** EXCERPTED DATA follows **

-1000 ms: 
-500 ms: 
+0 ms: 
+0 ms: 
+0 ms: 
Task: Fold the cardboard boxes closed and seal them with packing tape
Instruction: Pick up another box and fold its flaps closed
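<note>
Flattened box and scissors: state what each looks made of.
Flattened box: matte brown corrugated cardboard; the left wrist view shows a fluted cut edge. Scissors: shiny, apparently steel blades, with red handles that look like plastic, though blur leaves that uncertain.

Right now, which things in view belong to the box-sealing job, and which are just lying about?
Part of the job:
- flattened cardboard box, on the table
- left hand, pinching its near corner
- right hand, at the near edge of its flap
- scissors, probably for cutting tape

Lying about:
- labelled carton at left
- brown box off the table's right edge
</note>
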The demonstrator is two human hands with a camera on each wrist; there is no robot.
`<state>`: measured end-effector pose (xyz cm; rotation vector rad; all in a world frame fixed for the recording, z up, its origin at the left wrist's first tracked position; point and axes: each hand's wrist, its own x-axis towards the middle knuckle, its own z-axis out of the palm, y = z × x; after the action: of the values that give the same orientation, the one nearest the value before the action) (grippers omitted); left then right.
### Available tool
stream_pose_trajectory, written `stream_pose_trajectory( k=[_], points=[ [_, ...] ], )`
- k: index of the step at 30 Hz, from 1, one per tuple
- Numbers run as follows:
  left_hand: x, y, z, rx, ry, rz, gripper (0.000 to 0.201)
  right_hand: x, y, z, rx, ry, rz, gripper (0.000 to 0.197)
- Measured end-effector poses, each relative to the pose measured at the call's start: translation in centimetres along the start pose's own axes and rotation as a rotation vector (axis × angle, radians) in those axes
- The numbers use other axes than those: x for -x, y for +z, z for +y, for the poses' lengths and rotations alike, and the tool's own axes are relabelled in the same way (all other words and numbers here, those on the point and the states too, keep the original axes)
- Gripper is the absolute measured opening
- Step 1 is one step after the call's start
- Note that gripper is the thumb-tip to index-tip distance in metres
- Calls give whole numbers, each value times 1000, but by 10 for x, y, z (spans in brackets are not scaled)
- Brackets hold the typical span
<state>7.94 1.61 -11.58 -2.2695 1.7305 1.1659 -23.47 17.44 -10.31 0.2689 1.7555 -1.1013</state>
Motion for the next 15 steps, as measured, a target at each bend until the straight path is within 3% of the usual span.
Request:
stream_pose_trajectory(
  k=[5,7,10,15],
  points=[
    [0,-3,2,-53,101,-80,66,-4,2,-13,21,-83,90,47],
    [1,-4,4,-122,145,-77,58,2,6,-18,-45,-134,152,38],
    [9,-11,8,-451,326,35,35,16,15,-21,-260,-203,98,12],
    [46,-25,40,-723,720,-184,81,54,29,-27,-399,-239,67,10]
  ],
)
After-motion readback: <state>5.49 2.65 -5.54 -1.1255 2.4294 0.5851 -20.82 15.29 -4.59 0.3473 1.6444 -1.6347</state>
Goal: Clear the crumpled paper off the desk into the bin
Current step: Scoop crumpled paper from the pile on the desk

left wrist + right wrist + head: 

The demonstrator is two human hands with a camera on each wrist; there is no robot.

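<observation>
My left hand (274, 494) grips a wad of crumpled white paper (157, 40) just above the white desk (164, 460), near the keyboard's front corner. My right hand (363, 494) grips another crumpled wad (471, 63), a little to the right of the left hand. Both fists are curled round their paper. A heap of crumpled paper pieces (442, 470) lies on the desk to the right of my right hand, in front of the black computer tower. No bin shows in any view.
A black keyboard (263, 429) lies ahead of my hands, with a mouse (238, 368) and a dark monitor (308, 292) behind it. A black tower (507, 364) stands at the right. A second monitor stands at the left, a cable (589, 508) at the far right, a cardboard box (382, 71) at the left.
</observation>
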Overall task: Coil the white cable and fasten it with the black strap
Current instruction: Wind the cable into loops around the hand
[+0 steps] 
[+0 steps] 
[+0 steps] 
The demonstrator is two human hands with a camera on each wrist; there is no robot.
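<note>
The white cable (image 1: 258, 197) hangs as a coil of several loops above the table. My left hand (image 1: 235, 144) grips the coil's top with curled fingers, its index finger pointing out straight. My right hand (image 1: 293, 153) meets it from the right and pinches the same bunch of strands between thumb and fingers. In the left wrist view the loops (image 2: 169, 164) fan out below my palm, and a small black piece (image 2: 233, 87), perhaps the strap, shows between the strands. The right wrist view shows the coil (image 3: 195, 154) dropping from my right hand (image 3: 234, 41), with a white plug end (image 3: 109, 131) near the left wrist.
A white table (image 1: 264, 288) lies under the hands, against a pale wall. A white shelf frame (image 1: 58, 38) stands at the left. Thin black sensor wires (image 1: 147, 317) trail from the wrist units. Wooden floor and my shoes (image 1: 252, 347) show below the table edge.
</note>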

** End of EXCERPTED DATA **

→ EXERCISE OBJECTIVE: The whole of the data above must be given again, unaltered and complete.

→ ANSWER SECTION:
-1000 ms: 
-500 ms: 
+0 ms: 
+0 ms: 
+0 ms: 
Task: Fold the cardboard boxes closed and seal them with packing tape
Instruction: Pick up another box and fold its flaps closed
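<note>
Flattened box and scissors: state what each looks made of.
Flattened box: matte brown corrugated cardboard; the left wrist view shows a fluted cut edge. Scissors: shiny, apparently steel blades, with red handles that look like plastic, though blur leaves that uncertain.

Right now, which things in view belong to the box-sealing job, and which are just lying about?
Part of the job:
- flattened cardboard box, on the table
- left hand, pinching its near corner
- right hand, at the near edge of its flap
- scissors, probably for cutting tape

Lying about:
- labelled carton at left
- brown box off the table's right edge
</note>
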The demonstrator is two human hands with a camera on each wrist; there is no robot.
`<state>`: measured end-effector pose (xyz cm; rotation vector rad; all in a world frame fixed for the recording, z up, its origin at the left wrist's first tracked position; point and axes: each hand's wrist, its own x-axis towards the middle knuckle, its own z-axis out of the palm, y = z × x; after the action: of the values that give the same orientation, the one nearest the value before the action) (grippers omitted); left then right.
### Available tool
stream_pose_trajectory, written `stream_pose_trajectory( k=[_], points=[ [_, ...] ], )`
- k: index of the step at 30 Hz, from 1, one per tuple
- Numbers run as follows:
  left_hand: x, y, z, rx, ry, rz, gripper (0.000 to 0.201)
  right_hand: x, y, z, rx, ry, rz, gripper (0.000 to 0.197)
- Measured end-effector poses, each relative to the pose measured at the call's start: translation in centimetres along the start pose's own axes and rotation as a rotation vector (axis × angle, radians) in those axes
- The numbers use other axes than those: x for -x, y for +z, z for +y, for the poses' lengths and rotations alike, and the tool's own axes are relabelled in the same way (all other words and numbers here, those on the point and the states too, keep the original axes)
- Gripper is the absolute measured opening
- Step 1 is one step after the call's start
- Note that gripper is the thumb-tip to index-tip distance in metres
- Calls give whole numbers, each value times 1000, but by 10 for x, y, z (spans in brackets are not scaled)
- Brackets hold the typical span
<state>7.94 1.61 -11.58 -2.2695 1.7305 1.1659 -23.47 17.44 -10.31 0.2689 1.7555 -1.1013</state>
Motion for the next 15 steps, as measured, a target at each bend until the straight path is within 3% of the usual span.
Request:
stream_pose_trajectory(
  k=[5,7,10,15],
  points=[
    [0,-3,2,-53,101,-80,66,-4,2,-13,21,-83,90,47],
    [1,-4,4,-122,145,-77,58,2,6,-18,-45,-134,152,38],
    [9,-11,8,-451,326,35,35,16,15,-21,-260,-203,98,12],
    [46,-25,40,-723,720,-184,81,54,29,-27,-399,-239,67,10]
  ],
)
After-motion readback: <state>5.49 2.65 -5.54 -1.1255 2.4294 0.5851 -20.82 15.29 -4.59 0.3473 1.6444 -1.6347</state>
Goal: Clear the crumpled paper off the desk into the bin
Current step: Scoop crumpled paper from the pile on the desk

left wrist + right wrist + head: 

The demonstrator is two human hands with a camera on each wrist; there is no robot.

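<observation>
My left hand (274, 494) grips a wad of crumpled white paper (157, 40) just above the white desk (164, 460), near the keyboard's front corner. My right hand (363, 494) grips another crumpled wad (471, 63), a little to the right of the left hand. Both fists are curled round their paper. A heap of crumpled paper pieces (442, 470) lies on the desk to the right of my right hand, in front of the black computer tower. No bin shows in any view.
A black keyboard (263, 429) lies ahead of my hands, with a mouse (238, 368) and a dark monitor (308, 292) behind it. A black tower (507, 364) stands at the right. A second monitor stands at the left, a cable (589, 508) at the far right, a cardboard box (382, 71) at the left.
</observation>
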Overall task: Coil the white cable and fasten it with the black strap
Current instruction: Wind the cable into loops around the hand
[+0 steps] 
[+0 steps] 
[+0 steps] 
The demonstrator is two human hands with a camera on each wrist; there is no robot.
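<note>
The white cable (image 1: 258, 197) hangs as a coil of several loops above the table. My left hand (image 1: 235, 144) grips the coil's top with curled fingers, its index finger pointing out straight. My right hand (image 1: 293, 153) meets it from the right and pinches the same bunch of strands between thumb and fingers. In the left wrist view the loops (image 2: 169, 164) fan out below my palm, and a small black piece (image 2: 233, 87), perhaps the strap, shows between the strands. The right wrist view shows the coil (image 3: 195, 154) dropping from my right hand (image 3: 234, 41), with a white plug end (image 3: 109, 131) near the left wrist.
A white table (image 1: 264, 288) lies under the hands, against a pale wall. A white shelf frame (image 1: 58, 38) stands at the left. Thin black sensor wires (image 1: 147, 317) trail from the wrist units. Wooden floor and my shoes (image 1: 252, 347) show below the table edge.
</note>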

Work on the exercise is complete.